It is that for all the talk of state's rights, it was not just the desire to keep slavery in the Southern states but to be able to make the rules for the Northern states, as with the Dred Scott decision. They would do anything to hold onto that slavery.

It is that even after Emancipation freed slaves were not allowed to leave plantations, and that Freedman's bureaus would often take the sides of the former owners, and that even supportive bureaus workers couldn't prevent outright murder, which happened.

It is that after creating wealth former slaves were not considered to have any part in that wealth, starting new lives with zero assets.

It is not being able to take advantage of the Homestead Act, if not officially, largely still true in practice. (https://aeon.co/ideas/land-and-the-roots-of-african-american-poverty)

It is that immediately after Emancipation debt peonage started, not only depriving many Black people of their freedom, but making it more economical to have slave labor than it had ever been. (See Douglas A. Blackmon.) This did not help white people regard their Black neighbors as fully deserving of life and liberty.

It is that even though during Reconstruction education and opportunities were expanded for poor white people too, that poor white people still feel threatened by progress against racism.

It is that Reconstruction was abandoned so quickly and cheaply with the Compromise of 1877.

It is that lynching was used to punish Black economic success, but was painted as a necessity because of the brutality of Black men, continuing the tradition of their dehumanization. (See Ida B. Wells.)

It is the constant tradition of white men accusing Black men of raping white women, but white men raping Black women. (See At the Dark End of the Street by Danielle L. McGuire.)

It is Plessy vs Ferguson upholding segregation while paying mere lip service to equality.

It is Woodrow Wilson re-segregating government offices because even a little progress is too much, and because he was a huge racist.

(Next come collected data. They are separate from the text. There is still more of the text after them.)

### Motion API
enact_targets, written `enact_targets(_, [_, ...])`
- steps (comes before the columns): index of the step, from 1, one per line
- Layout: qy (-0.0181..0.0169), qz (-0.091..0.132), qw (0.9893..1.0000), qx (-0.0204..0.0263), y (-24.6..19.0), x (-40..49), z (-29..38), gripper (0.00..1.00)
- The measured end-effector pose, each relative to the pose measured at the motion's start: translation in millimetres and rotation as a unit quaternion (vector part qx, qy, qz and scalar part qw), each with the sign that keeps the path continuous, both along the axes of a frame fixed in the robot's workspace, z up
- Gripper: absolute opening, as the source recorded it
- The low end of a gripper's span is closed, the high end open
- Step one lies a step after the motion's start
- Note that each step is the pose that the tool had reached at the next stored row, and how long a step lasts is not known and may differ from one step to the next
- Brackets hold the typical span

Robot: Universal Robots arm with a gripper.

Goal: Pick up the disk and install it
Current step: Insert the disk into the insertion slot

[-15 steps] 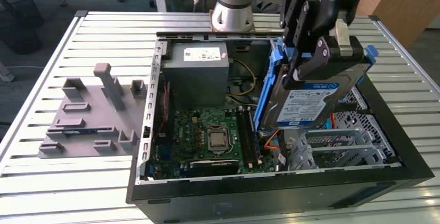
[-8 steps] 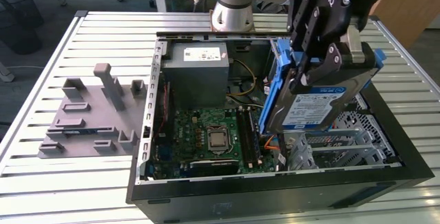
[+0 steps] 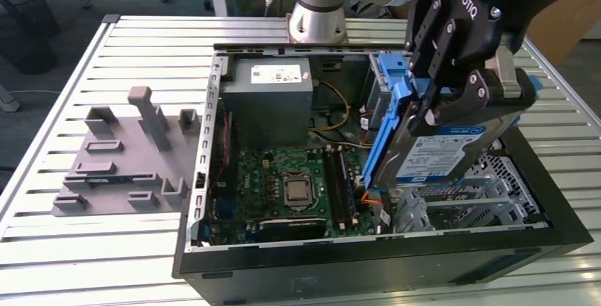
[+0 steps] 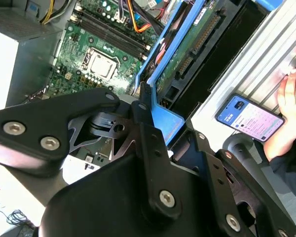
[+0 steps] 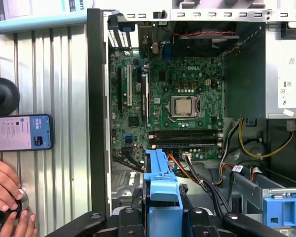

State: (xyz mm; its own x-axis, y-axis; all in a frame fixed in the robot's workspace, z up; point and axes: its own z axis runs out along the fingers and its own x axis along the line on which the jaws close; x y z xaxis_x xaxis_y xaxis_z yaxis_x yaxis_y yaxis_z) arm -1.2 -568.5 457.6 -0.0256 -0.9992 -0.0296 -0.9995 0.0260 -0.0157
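Observation:
The disk (image 3: 440,153), silver metal with a blue-and-white label and blue side rails, hangs tilted above the open computer case (image 3: 376,258), on the exterior view's right. My gripper (image 3: 474,96) is shut on it, black fingers clamping its upper end. Below the disk lies the metal drive cage (image 3: 474,200). In the second wrist view the disk's blue rail (image 4: 165,121) and its underside circuit board (image 4: 187,54) run out from my gripper (image 4: 138,116). In the first wrist view the blue rail (image 5: 160,185) sticks out of my gripper (image 5: 160,217) over the case's cables.
The case holds a green motherboard (image 3: 291,179) and a grey power-supply box (image 3: 267,98). A grey moulded fixture (image 3: 122,158) lies on the slatted table at the exterior view's left. A phone (image 5: 19,132) and a person's hand (image 5: 5,192) rest beside the case.

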Motion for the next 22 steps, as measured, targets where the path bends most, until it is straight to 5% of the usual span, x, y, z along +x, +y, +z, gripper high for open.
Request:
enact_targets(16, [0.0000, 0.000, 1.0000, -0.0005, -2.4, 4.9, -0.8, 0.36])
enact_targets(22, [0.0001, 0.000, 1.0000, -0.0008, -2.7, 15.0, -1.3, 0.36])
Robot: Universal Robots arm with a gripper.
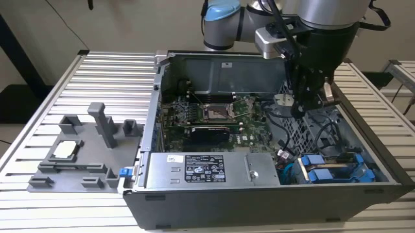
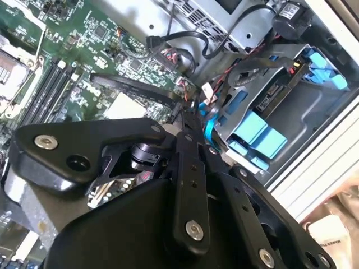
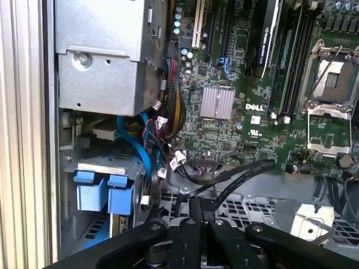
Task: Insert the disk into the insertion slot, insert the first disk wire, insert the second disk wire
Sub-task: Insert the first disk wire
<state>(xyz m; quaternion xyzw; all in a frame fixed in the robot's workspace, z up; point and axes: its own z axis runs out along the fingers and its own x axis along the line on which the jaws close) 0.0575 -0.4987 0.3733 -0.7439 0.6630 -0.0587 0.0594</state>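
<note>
Jaws look pinched together on the flat black disk wire [image 2: 134, 87] above the motherboard [image 3: 235, 84], near the insertion slot [image 1: 331, 171]: light, limp, springy, best gripped right behind its plug.

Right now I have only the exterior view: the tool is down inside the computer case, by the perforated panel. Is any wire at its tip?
Observer: Yes. In the first wrist view a flat black wire runs across the perforated panel right up to the tool.
Operator: Is the drive cage filled?
Observer: In the second wrist view two blue-fronted units sit side by side in the drive cage.
Operator: Is either one wired?
Observer: Cannot tell. In the first wrist view a blue wire curves down beside the cage; its end is hidden.
</note>
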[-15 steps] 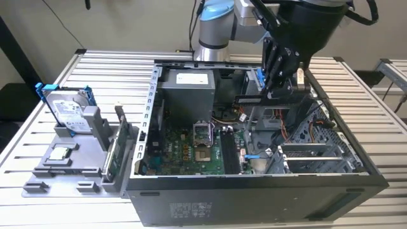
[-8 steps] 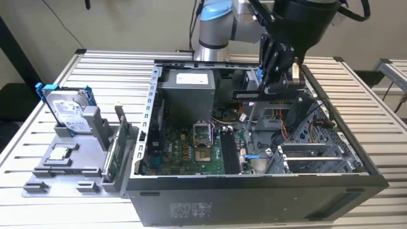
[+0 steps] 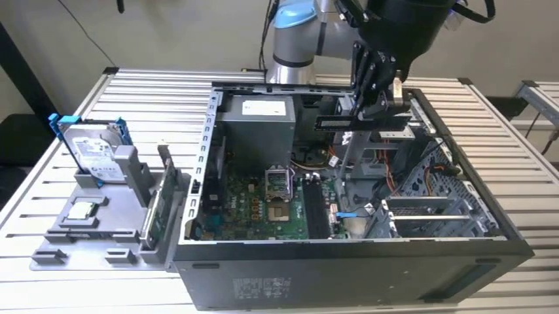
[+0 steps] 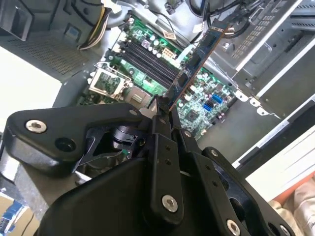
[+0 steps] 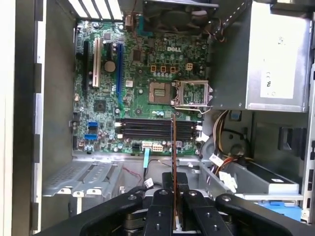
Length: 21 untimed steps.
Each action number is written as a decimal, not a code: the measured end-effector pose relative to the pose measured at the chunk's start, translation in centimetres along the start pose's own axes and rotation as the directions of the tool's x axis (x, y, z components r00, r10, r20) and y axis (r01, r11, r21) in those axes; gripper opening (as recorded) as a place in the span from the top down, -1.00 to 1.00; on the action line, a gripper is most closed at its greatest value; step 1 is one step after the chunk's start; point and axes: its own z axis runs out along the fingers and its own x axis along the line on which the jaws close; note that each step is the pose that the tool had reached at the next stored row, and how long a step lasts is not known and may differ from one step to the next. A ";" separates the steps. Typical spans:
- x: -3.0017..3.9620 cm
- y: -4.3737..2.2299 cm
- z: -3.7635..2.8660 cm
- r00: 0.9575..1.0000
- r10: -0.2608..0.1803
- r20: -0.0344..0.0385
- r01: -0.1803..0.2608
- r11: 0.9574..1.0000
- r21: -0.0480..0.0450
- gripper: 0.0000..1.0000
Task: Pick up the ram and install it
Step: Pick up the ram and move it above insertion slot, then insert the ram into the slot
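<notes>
The ram [image 3: 349, 122], a long dark stick, hangs level above the open computer case [image 3: 349, 261], and my gripper [image 3: 384, 112] is shut on it from above. Both wrist views show the ram edge-on [image 4: 197, 59] [image 5: 174, 142], sticking out from between the black fingers [image 4: 156, 147] [image 5: 162, 206]. Below it lie the black memory slots [image 5: 147, 129] [image 4: 147, 54] [image 3: 315, 203] on the green motherboard [image 5: 103, 105]. The stick is well above the slots and touches nothing else.
A grey holder [image 3: 88, 229] at the exterior view's left carries a silver hard drive in a blue frame [image 3: 91, 154] and a green circuit card [image 3: 162, 203]. Inside the case are the grey power supply [image 3: 258, 124], the CPU socket [image 3: 277, 186], cables and drive cages [image 3: 436, 209].
</notes>
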 end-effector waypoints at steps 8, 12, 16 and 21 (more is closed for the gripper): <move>-1.73 0.11 0.25 1.000 0.001 0.001 -0.001 1.000 0.000 0.71; -2.55 0.13 0.36 1.000 0.002 0.001 -0.002 1.000 0.000 0.71; -2.86 0.12 0.46 1.000 0.004 0.002 -0.004 1.000 0.000 0.71; -2.86 0.13 0.48 1.000 0.007 0.002 -0.007 1.000 0.001 0.71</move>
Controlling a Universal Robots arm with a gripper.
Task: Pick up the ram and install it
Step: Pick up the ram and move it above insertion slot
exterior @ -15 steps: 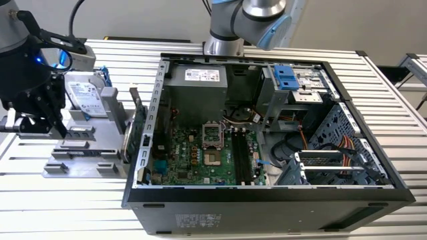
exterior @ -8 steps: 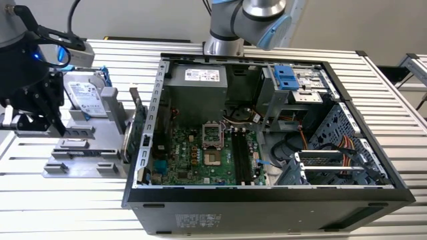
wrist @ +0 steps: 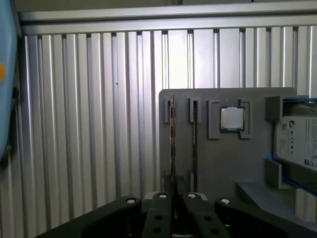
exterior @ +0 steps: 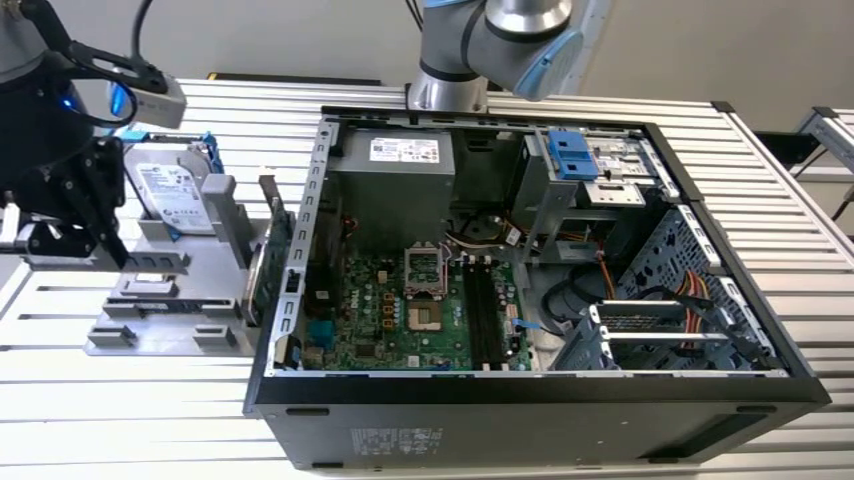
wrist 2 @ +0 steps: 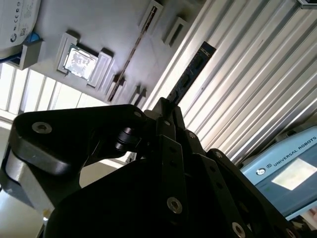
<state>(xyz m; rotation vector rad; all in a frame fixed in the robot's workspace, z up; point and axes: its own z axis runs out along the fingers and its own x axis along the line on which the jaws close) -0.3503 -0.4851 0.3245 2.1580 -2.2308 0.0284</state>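
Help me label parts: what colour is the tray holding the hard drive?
The tray is plain grey, clearest in the first wrist view.

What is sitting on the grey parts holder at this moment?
A processor chip in its recess, a hard drive at one end, a thin board standing in a slot. The gripper, holding the ram, covers part of the holder.

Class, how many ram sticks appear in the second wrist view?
2: the ram clamped in the gripper; a second stick standing in the gray holder. Others may be hidden.
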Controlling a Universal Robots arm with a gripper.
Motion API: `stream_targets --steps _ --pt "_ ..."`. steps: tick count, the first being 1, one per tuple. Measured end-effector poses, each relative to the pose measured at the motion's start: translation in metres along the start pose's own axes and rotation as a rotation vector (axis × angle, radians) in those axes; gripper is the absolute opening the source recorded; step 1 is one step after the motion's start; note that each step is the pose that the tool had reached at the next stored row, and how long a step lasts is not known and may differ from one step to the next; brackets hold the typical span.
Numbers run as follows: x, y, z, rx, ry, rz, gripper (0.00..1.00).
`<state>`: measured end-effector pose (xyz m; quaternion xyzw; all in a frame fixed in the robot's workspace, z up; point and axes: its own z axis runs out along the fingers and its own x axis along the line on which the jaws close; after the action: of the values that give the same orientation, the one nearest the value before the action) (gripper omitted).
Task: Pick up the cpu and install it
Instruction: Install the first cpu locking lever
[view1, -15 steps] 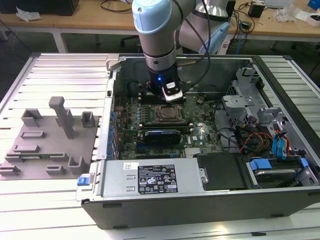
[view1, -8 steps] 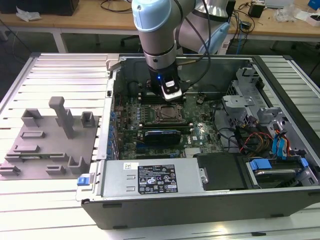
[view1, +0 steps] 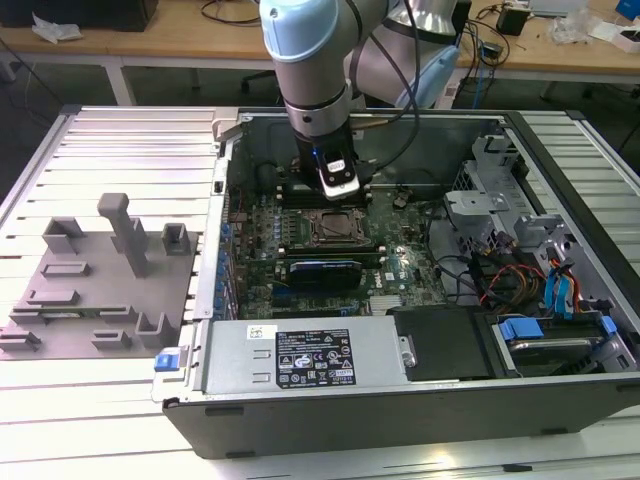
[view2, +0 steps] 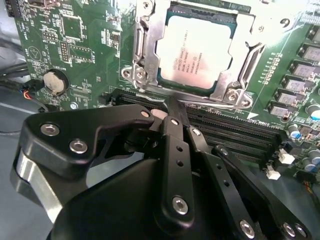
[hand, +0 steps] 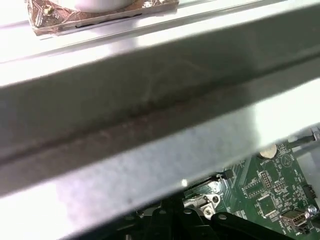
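Observation:
The cpu (view2: 195, 50), a flat square chip with a silvery top, lies inside the metal socket frame (view2: 142, 45) on the green motherboard in the second wrist view. My gripper (view2: 172, 107) hangs just beside that frame, over the black memory slots (view2: 235, 132). Its black fingers are drawn together with nothing between them, and they do not touch the chip. In the exterior view the gripper (view1: 338, 195) sits low inside the open computer case, directly behind the socket frame (view1: 330, 228).
The case walls (view1: 215, 230) surround the motherboard. Drive cages and cables (view1: 520, 270) fill the exterior view's right, and the power supply (view1: 310, 360) lies in front. A grey tray with upright posts (view1: 100, 270) lies outside the case on the left. A coin battery (view2: 55, 82) sits beside the socket.

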<state>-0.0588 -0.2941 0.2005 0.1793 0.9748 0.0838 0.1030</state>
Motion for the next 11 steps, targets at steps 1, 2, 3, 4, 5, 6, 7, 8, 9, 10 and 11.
stream_targets --steps 1,2,3,4,5,6,7,8,9,10,11 --pt "0.0003 0.0004 0.0001 0.0007 -0.0006 0.001 0.11" --pt "0.0005 0.0007 0.0002 0.0029 -0.0019 0.003 0.11" --pt "0.0006 0.0008 0.0003 0.0055 -0.003 0.004 0.11" --pt "0.0008 0.0009 0.0007 0.0119 -0.006 0.006 0.11" --pt "0.0009 0.001 0.0011 0.0174 -0.0086 0.008 0.11" --pt "0.001 0.001 0.0013 0.0208 -0.01 0.008 0.11" --pt "0.0013 0.0014 0.0015 0.0242 -0.0117 0.01 0.11" --pt "0.0016 0.0019 0.0018 0.025 -0.0122 0.012 0.11" --pt "0.0018 0.0022 0.002 0.0254 -0.0126 0.014 0.11" --pt "0.002 0.0026 0.0024 0.0264 -0.0136 0.017 0.11" --pt "0.0021 0.0026 0.0026 0.028 -0.0147 0.02 0.11"
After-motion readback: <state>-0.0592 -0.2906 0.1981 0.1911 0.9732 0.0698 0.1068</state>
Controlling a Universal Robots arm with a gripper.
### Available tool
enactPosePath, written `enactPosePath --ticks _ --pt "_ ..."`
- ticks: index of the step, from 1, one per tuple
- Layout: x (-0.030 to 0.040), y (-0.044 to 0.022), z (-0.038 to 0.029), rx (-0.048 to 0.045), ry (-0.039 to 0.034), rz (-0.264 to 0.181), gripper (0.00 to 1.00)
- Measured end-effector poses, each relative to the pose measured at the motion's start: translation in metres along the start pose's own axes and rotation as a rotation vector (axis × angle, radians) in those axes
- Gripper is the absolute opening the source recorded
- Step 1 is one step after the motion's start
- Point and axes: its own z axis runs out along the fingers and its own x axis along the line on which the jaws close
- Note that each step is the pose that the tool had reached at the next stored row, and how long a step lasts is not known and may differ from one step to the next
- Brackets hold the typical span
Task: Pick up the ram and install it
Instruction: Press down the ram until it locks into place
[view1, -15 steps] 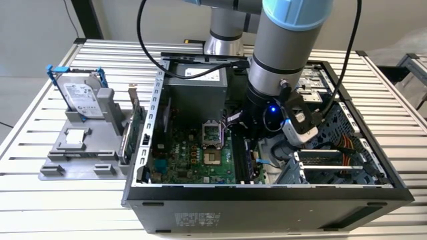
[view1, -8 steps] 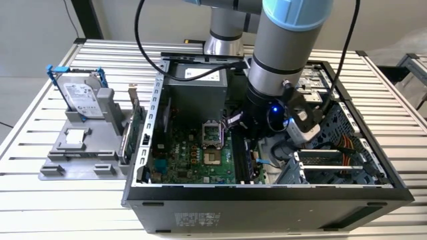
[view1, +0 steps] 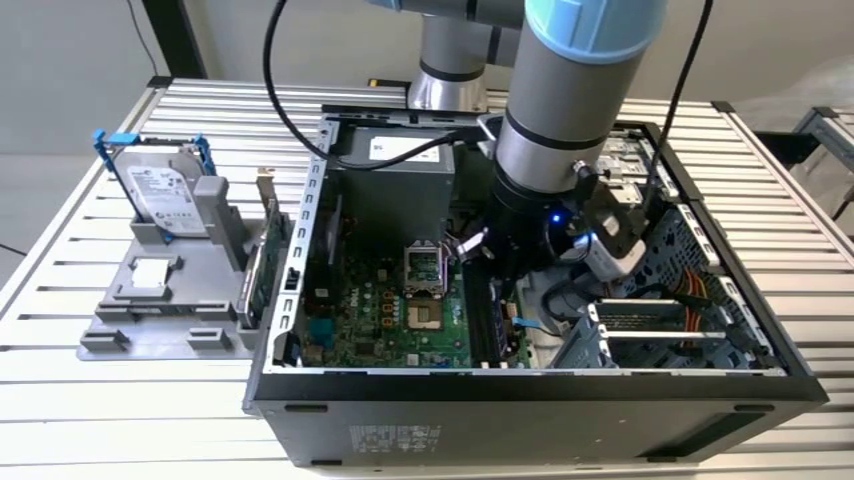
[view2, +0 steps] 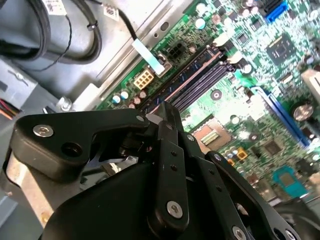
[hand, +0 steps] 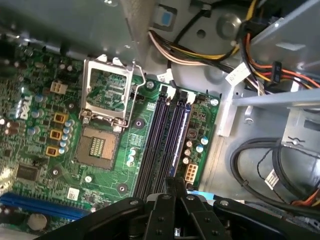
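Observation:
The ram (hand: 180, 142) is a thin blue stick standing edge-up in the outermost of the dark memory slots (hand: 159, 145) on the green motherboard (hand: 115, 175). In the second wrist view the ram (view2: 186, 79) shows its blue side and dark chips. My gripper (hand: 172, 185) is shut, fingers pressed together, right over the ram's near end. I cannot tell whether the tips touch it. In the exterior view the gripper (view1: 494, 285) reaches down into the open computer case (view1: 534, 395), above the slots.
The empty processor socket (hand: 107, 100) lies beside the slots. Cable bundles (hand: 200, 50) and the drive cage (view1: 667, 320) crowd the other side. Outside the case, a grey stand (view1: 160, 290) holds a hard drive in a blue frame (view1: 160, 195) and a green card (view1: 263, 262).

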Motion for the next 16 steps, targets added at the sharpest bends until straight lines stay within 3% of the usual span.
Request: enactPosePath --ticks 16 --pt "-0.0003 0.0016 0.0035 -0.0078 -0.0006 -0.239 0.0"
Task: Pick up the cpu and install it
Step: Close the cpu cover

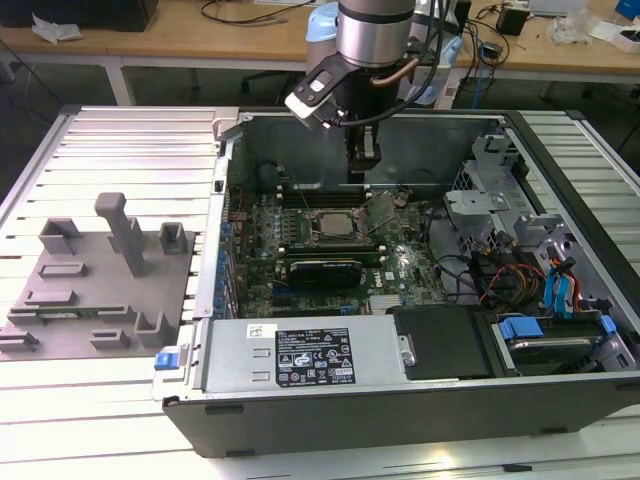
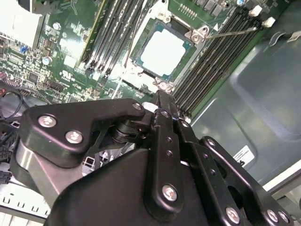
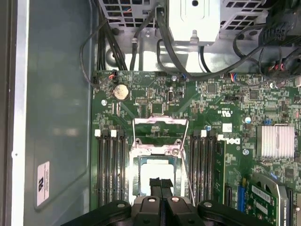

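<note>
We log the cpu [image 3: 154, 170] lying flat in the open socket [image 3: 136, 175], just beneath the hand [image 3: 160, 182]. Its fingers are pressed together, holding nothing.

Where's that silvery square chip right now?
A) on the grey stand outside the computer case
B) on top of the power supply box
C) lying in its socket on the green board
C: in the second wrist view the cpu lies flat in the socket on the motherboard.
</note>
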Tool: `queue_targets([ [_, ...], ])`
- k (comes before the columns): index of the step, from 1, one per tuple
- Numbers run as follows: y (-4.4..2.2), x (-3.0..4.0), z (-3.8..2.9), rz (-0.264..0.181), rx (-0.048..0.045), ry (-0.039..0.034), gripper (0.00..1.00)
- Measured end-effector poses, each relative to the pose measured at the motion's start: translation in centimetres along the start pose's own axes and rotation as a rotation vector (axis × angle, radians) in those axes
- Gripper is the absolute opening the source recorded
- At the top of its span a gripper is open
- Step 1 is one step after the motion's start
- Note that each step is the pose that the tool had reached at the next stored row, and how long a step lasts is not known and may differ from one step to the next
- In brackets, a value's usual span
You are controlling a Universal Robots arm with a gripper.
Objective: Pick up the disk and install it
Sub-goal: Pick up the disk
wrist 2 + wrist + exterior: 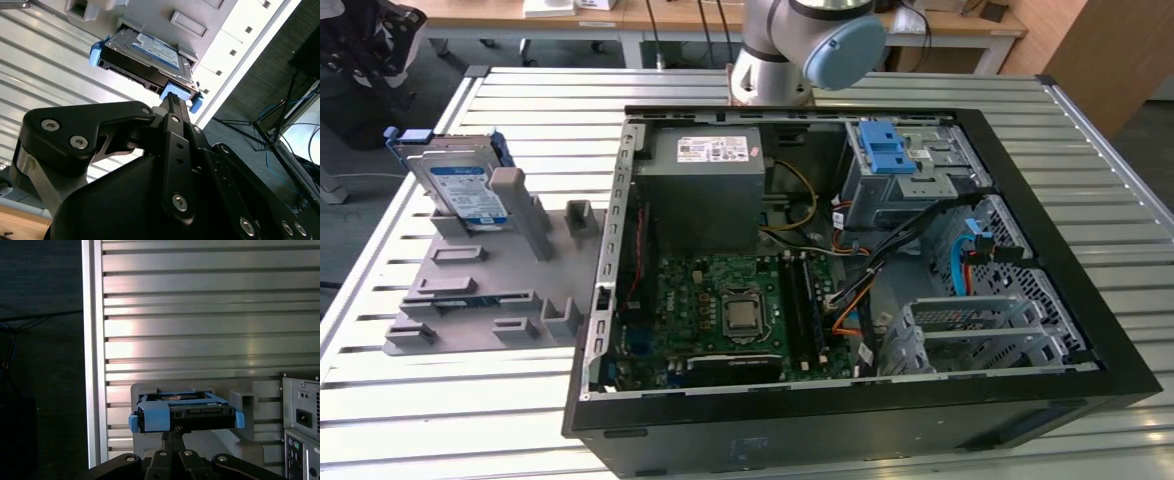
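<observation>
The disk [464, 190] stands on edge in a slot of the grey holder [480, 290], at the exterior view's left, on the slatted table. It is silver with a blue-and-white label and blue rails. In both wrist views the disk [155, 50] [185, 415] lies just beyond my gripper's tips, with a blue rail end facing me. My gripper [172, 102] [173, 434] is shut, its fingers pressed together with nothing between them, lined up with the disk's near edge but apart from it.
An open computer case [607, 300] lies flat beside the holder, showing a grey power-supply box [707, 190], a motherboard [734, 310], a silver cage with a light-blue latch [901, 160] and a metal bay [974, 335]. The arm's base [794, 50] stands behind the case.
</observation>
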State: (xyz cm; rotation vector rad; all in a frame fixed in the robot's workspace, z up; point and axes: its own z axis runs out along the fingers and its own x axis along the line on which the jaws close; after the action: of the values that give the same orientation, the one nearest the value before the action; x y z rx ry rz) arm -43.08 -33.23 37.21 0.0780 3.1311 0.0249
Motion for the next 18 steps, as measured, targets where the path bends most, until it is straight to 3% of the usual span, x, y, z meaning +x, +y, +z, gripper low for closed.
queue_targets([
  [6, 0.0, 0.01, 0.0, -0.012, -0.0001, 0.0002, 0.11],
  [18, 0.0, 0.01, 0.0, -0.139, -0.0012, 0.0022, 0.11],
])
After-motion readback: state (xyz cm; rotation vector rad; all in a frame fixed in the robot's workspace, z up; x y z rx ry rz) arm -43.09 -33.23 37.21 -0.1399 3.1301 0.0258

It is that it wasn't enough to lynch some Black business owners individually or in small groups, but that sometimes whole business districts and towns needed to be destroyed. (See Rosewood and Black Wall Street.)

It is that the 1921 Tulsa Race Riot that destroyed Black Wall Street and the 1923 Rosewood Massacre seem to have been at least partly inspired by the return of Black veterans who had served in World War I and felt that they had earned equal treatment.

It is also that redlining and other corrupt real estate practices and very corrupt lending practices and even racist design practices kept Black people limited in where they lived. This allowed for some wonderful communities, but it also severely hampered growth of home value, a very reliable investment for white people. (There is interesting information on New York and Robert Moses, but that is not the only big city with issues.)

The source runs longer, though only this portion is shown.